All Oshkosh Corporation Employees

 

 

FROM:

Charlie Szews

 

 

SUBJECT:

Carl Icahn Proposal

 

Earlier today, Oshkosh issued a news release responding to Carl Icahn’s stated intention to commence a tender offer for “any and all” of the outstanding common shares of Oshkosh at $32.50 per share in cash and to nominate directors to the Oshkosh Board of Directors at the Company’s 2013 Annual Meeting.  As you know, Mr. Icahn was unsuccessful in his attempt to elect any of his six director nominees to the Oshkosh Board at our 2012 Annual Meeting.

 

Our Board of Directors, with the help of independent financial and legal advisers, will advise Oshkosh shareholders of its position regarding the unsolicited tender offer within 10 business days from the time that Mr. Icahn formally commences his offer, which has not yet occurred.  The Board advises shareholders to take no action at this time pending the Board’s review of Mr. Icahn’s unsolicited tender offer.

 

As the Board conducts its review, it should be business as usual for all of us.  Oshkosh has an excellent asset base with our market leading brands, strengths in new product development, operations and distribution, and you-our experienced and talented employees. Our Board and management team are highly confident in our MOVE strategy.  To ensure we realize the potential of our company, I’m counting on all of you to remain focused on executing MOVE.

 

I recognize that you may have questions.  While there is little additional information to share at this time, I will keep you updated on important events going forward.  Please know that we are committed to continuing to do what is in the best interests of our company, our employees and our shareholders.

 

This announcement may lead to inquiries from external parties, and as always, it is important for Oshkosh to speak with one voice.  Consistent with our existing policy, please forward all investor calls to Patrick Davidson, Vice President of Investor Relations, at (920) 966-5939, and all media calls to John Daggett, Vice President of Communications, at (920) 233-9247.

 

On behalf of the Board of Directors and management team, I thank you for your continued hard work, focus and commitment to Oshkosh.

 

2307 OREGON STREET    P.O. BOX 2566    OSHKOSH, WI  54903-2566    920.235.9150

 



 

IMPORTANT INFORMATION FOR INVESTORS AND STOCKHOLDERS

 

This communication does not constitute an offer to buy or solicitation of an offer to sell any securities.
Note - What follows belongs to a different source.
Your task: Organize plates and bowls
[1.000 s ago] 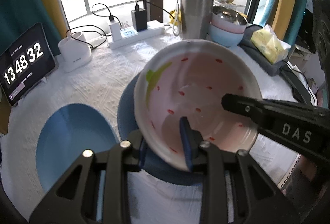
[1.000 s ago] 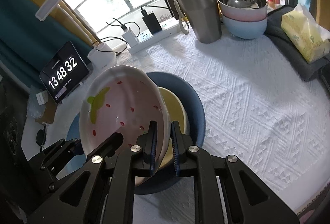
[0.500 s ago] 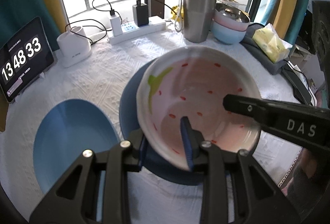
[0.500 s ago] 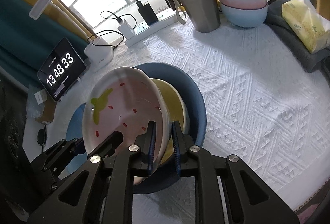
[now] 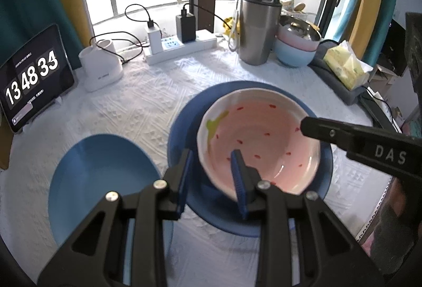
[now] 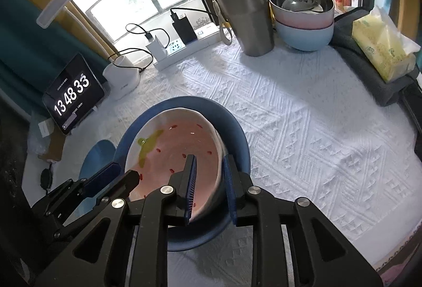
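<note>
The pink bowl (image 5: 259,141) sits in the dark blue plate (image 5: 184,133) on the bench. The left claw (image 5: 211,176) straddles its 7 o'clock rim, released; the right claw (image 6: 209,181) straddles its 4 o'clock rim, also released.

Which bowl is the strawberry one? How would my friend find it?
Start at the tall steel tumbler by the window, then come forward across the white tablecloth to the big dark blue plate. The strawberry bowl sits on it: pink inside, red seed flecks, a green leaf, unlike the plain stacked bowls.
</note>
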The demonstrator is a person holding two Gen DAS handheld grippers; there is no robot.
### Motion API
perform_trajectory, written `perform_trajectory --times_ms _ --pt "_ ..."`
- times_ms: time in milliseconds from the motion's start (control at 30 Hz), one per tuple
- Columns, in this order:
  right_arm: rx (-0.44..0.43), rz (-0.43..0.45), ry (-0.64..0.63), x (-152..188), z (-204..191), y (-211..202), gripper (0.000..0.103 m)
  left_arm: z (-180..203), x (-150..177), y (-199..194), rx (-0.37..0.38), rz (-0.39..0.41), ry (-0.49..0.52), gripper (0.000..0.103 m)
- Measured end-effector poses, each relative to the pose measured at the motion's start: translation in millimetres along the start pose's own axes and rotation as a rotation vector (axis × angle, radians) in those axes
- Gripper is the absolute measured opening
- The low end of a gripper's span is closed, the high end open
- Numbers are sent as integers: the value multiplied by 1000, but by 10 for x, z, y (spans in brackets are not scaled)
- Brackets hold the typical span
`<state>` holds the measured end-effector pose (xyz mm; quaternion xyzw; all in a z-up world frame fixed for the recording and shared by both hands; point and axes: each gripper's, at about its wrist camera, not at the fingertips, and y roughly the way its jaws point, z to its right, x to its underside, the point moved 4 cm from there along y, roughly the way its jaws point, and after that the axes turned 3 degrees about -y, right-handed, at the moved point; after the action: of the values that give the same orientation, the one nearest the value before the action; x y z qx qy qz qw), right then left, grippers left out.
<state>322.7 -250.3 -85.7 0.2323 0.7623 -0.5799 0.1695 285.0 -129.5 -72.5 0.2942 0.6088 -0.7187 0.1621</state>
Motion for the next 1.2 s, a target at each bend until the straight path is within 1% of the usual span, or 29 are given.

No tender offer for the shares of Oshkosh has commenced at this time. If a tender offer is commenced, the Company will file a solicitation/ recommendation statement on Schedule 14D-9 with the U.S. Securities and Exchange Commission (“SEC”). INVESTORS AND SHAREHOLDERS OF OSHKOSH ARE URGED TO READ THESE AND OTHER DOCUMENTS FILED WITH THE SEC CAREFULLY IN THEIR ENTIRETY (IF AND WHEN THEY BECOME AVAILABLE) BECAUSE THEY WILL CONTAIN IMPORTANT INFORMATION.  Investors and shareholders may obtain a free copy of these documents (when they are filed and become available) free of charge at the SEC’s website at www.sec.gov.  The Company also will provide a copy of these materials without charge on its website at www.oshkoshcorporation.com.

 

ADDITIONAL INFORMATION AND WHERE TO FIND IT

 

The Company, its directors and certain of its executive officers and employees may be deemed to be participants in the solicitation of proxies from shareholders in connection with the Company’s 2013 Annual Meeting of Shareholders (the “2013 Annual Meeting”). The Company plans to file a proxy statement with the Securities and Exchange Commission (the “SEC”) in connection with the solicitation of proxies for the 2013 Annual Meeting (the “2013 Proxy Statement”).  SHAREHOLDERS ARE URGED TO READ THE 2013 PROXY STATEMENT (INCLUDING ANY AMENDMENTS OR SUPPLEMENTS THERETO) AND ANY OTHER RELEVANT DOCUMENTS THAT THE COMPANY WILL FILE WITH THE SEC WHEN THEY BECOME AVAILABLE BECAUSE THEY WILL CONTAIN IMPORTANT INFORMATION. Additional information regarding the identity of these potential participants, none of whom owns in excess of 1% of the Company’s common stock, and their direct or indirect interests, by security holdings or otherwise, will be set forth in the 2013 Proxy Statement and other materials to be filed with the SEC in connection with the 2013 Annual Meeting. This information can also be found in the Company’s Annual Report on Form 10-K for the year ended September 30, 2011, filed with the SEC on November 16, 2011, and in the Company’s definitive proxy statement for its 2012 Annual Meeting of Shareholders (the “2012 Proxy Statement”), filed with the SEC on December 12, 2011. To the extent holdings of the Company’s securities have changed since the amounts printed in the 2012 Proxy Statement, such changes have been or will be reflected on Statements of Change in Ownership on Form 4 filed with the SEC.

 

Shareholders will be able to obtain, free of charge, copies of the 2013 Proxy Statement and any other documents (including the WHITE proxy card) filed by the Company with the SEC in connection with the 2013 Annual Meeting at the SEC’s website (http://www.sec.gov), at the Company’s website (http://www.oshkoshcorporation.com) or by writing to Ms. Margaret Wacholtz, Oshkosh Corporation, P.O. Box 2566, Oshkosh, Wisconsin, 54903-2566. In addition, copies of the proxy materials, when available, may be requested from the Company’s proxy solicitor, Innisfree M&A Incorporated, 501 Madison Avenue, 20th Floor, New York, NY 10022 or toll-free at (877) 750-9499.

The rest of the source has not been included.